As I said before, many of these trends were already in place prior to September 11, 2001. What has happened since is that, like the Twin Towers, our blindness to these trends has slowly crumbled, revealing a fatally compromised culture ready to collapse on itself. 9/11 stripped us of confidence in the future, a confidence that had only a mere twenty years to recover from the chaotic darkness of the Vietnam era and the economic doldrums that had followed in its wake. Since then, we have become increasingly angry, increasingly distrustful, increasingly corrupt, increasingly irrational, and increasingly fearful.

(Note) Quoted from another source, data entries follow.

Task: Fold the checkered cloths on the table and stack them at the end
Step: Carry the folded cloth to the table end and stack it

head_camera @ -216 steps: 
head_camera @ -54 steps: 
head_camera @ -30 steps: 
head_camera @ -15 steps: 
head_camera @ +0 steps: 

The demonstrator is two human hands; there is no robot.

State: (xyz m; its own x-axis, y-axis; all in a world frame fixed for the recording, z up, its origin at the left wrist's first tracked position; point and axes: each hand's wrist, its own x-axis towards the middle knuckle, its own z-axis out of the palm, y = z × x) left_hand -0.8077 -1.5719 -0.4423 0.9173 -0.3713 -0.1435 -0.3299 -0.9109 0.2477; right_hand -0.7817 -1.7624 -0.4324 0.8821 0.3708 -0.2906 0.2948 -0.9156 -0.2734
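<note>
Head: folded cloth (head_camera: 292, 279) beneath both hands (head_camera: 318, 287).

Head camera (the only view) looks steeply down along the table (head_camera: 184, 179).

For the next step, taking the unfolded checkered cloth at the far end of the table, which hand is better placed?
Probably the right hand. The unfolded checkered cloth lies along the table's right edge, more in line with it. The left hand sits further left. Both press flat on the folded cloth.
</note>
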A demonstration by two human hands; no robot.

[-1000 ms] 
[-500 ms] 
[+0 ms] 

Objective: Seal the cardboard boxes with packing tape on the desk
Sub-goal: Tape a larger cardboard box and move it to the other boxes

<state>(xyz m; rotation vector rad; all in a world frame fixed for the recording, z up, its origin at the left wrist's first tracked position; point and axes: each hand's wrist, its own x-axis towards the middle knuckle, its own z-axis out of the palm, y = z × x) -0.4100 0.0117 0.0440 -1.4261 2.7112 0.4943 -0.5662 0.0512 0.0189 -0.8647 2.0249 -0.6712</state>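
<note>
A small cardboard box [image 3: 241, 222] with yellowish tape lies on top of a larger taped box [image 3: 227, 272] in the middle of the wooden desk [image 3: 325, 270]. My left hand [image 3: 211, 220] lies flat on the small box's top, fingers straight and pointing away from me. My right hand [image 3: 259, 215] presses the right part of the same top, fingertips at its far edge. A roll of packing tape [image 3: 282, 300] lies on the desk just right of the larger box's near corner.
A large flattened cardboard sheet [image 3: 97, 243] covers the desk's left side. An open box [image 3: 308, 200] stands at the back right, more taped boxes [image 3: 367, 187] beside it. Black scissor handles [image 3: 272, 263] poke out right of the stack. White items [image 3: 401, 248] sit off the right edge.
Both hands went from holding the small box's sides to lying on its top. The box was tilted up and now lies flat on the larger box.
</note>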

There were some present at that very time who told [Jesus] of the Galileans whose blood Pilate had mingled with their sacrifices. And he answered them, “Do you think that these Galileans were worse sinners than all the other Galileans, because they suffered thus? I tell you, No; but unless you repent you will all likewise perish. Or those eighteen upon whom the tower in Siloam fell and killed them, do you think that they were worse offenders than all the others who dwelt in Jerusalem? I tell you, No; but unless you repent you will all likewise perish.” (Luke 13:1-5)
A Call to Repentance
In one sense, 9/11 was America’s Middle East policy chickens coming home to roost. But in another sense, it was a portent in itself, a signal that the American Era is coming to an end, as all things must. Only God is eternal.
Come November 9, there will be citizens voting for the first time who have little to no memory of that obscenely beautiful day. To them, 9/11 is something remote, as was John F. Kennedy’s assassination to those of us born in the 1960s. But for many of the rest of us, graying slowly as we shuffle toward our common mortal destiny, we still stand in the rubble of the World Trade Center, overwhelmed with grief, pity, anger, and fear … fear that God has finally turned His back on the U.S., abandoned us to our pride and our folly.
And since they did not see fit to acknowledge God, God gave them up to a base mind and to improper conduct. They were filled with all manner of wickedness, evil, covetousness, malice. Full of envy, murder, strife, deceit, malignity, they are gossips, slanderers, haters of God, insolent, haughty, boastful, inventors of evil, disobedient to parents, foolish, faithless, heartless, ruthless. Though they know God’s decree that those who do such things deserve to die, they not only do them but approve those who practice them. (Romans 1:28-32)
September 11 is officially the Day of Service and Remembrance. But it is not enough for us to remember. We must also repent.